Reproduce each line from the first in the data through the line that contains "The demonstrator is" exactly; give nothing else.

### Stored items
Content starts

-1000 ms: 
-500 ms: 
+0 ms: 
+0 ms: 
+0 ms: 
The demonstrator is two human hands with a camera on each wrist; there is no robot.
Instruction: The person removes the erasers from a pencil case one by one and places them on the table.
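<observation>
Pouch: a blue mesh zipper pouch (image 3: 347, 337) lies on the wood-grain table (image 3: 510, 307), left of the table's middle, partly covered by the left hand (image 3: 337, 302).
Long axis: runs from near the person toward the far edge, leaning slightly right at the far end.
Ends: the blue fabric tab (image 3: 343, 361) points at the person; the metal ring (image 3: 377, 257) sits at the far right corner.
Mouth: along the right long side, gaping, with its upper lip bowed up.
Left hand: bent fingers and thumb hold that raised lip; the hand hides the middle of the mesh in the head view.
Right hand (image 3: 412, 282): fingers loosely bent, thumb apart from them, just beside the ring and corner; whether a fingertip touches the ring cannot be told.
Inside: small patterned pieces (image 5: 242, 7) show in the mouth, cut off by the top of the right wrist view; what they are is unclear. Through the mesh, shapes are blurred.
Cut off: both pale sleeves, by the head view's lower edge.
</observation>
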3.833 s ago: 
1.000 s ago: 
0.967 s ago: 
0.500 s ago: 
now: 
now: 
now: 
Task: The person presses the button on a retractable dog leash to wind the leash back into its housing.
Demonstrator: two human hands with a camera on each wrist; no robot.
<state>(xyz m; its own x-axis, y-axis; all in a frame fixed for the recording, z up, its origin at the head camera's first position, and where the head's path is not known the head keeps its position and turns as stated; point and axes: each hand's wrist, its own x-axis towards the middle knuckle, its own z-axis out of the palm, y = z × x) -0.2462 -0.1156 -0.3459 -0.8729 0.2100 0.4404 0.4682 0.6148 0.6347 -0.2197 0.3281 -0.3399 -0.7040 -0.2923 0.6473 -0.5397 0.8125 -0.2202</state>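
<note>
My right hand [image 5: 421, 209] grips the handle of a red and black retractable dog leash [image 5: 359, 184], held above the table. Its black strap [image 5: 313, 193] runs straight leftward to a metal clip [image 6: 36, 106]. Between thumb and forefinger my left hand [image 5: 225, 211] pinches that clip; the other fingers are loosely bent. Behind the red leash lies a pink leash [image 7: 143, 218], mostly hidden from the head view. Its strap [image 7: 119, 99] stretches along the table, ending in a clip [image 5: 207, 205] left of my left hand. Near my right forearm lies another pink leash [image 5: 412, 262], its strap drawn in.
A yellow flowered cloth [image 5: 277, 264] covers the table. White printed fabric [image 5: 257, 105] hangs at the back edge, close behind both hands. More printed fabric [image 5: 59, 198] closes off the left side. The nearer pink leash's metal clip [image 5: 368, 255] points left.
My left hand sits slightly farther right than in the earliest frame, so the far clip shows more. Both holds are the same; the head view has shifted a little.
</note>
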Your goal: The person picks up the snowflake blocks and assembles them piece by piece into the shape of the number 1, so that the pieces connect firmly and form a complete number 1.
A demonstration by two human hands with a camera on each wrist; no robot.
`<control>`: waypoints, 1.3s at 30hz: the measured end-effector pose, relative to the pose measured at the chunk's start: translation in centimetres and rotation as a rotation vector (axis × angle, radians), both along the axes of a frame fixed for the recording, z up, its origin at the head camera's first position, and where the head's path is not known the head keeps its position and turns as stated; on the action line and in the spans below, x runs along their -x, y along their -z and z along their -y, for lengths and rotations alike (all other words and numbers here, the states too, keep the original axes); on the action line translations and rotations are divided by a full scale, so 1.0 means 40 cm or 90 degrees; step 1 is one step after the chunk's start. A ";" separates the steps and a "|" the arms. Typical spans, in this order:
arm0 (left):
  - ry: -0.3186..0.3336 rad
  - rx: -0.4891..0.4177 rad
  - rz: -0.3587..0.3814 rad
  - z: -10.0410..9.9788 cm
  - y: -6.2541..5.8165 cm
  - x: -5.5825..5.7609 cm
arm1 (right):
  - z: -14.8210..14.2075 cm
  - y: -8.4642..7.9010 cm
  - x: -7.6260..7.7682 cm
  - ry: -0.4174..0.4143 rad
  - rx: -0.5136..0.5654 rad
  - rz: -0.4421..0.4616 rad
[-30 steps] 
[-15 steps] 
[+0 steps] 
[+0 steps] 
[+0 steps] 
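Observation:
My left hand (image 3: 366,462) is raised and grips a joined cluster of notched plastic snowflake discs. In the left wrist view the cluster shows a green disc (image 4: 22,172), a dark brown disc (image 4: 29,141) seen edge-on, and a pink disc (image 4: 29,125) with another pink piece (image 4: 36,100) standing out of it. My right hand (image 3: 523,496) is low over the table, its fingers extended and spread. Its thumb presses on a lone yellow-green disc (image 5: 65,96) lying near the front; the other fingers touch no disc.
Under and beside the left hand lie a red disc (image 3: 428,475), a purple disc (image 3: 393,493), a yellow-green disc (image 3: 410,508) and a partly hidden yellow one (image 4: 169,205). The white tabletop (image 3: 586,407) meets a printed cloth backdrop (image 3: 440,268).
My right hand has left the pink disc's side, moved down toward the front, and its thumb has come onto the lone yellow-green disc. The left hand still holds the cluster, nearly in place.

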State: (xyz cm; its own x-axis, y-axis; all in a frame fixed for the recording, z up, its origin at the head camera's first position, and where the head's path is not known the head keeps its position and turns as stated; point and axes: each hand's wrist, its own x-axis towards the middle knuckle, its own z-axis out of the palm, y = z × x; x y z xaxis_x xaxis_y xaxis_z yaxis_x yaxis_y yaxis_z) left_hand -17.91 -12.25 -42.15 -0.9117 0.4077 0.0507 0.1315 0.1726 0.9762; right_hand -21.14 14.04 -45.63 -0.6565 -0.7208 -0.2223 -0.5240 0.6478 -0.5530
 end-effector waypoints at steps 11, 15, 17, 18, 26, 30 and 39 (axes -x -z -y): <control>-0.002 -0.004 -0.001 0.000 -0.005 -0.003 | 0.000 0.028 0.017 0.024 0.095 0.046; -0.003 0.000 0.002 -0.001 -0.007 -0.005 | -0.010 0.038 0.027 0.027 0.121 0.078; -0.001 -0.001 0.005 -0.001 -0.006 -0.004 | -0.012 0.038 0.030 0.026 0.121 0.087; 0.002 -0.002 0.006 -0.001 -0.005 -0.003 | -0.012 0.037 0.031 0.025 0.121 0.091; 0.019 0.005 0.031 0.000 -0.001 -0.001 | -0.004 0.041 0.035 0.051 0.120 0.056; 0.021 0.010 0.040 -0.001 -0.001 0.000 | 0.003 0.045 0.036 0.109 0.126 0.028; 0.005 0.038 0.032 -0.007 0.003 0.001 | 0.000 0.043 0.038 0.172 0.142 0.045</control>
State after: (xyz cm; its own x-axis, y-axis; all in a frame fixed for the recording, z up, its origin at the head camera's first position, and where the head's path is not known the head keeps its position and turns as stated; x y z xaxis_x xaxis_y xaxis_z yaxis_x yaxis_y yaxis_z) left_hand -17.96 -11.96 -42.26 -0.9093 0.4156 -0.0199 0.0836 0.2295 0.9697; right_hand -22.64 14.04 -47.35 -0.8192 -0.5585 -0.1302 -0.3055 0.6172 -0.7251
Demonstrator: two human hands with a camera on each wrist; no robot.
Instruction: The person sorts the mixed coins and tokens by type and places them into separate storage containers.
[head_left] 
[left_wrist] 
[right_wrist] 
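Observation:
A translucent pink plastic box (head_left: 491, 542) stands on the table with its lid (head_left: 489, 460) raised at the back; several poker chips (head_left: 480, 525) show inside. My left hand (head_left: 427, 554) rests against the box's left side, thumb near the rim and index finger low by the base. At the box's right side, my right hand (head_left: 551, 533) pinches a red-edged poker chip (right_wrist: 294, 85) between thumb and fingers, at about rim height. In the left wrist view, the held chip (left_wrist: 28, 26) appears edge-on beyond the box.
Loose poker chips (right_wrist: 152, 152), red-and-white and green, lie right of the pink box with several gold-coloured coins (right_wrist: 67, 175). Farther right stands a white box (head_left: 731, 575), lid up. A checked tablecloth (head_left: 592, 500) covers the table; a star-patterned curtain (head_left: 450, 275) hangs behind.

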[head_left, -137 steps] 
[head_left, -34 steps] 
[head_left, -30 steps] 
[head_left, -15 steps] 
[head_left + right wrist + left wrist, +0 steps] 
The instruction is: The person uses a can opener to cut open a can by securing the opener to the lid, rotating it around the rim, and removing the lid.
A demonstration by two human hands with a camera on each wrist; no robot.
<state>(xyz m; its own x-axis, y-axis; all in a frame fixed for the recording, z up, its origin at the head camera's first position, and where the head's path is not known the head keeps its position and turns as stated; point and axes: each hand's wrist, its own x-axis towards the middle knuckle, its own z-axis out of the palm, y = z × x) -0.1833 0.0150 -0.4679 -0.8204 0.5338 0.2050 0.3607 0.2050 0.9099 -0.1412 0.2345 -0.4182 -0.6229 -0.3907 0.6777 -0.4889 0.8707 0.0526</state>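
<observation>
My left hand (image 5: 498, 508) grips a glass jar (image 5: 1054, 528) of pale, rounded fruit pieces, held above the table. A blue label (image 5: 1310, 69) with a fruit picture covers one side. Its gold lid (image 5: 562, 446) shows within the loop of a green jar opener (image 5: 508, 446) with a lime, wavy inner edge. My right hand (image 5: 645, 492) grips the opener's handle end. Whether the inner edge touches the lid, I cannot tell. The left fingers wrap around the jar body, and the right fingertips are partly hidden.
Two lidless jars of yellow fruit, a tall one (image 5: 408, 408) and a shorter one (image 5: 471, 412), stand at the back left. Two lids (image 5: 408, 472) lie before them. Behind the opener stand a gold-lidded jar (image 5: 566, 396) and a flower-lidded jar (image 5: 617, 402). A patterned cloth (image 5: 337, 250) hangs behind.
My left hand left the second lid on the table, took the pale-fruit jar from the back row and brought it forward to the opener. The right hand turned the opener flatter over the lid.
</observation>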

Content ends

### EXPECTED ANSWER
-1000 ms: 
-500 ms: 
+0 ms: 
+0 ms: 
+0 ms: 
The demonstrator is two human hands with a camera on each wrist; there is no robot.

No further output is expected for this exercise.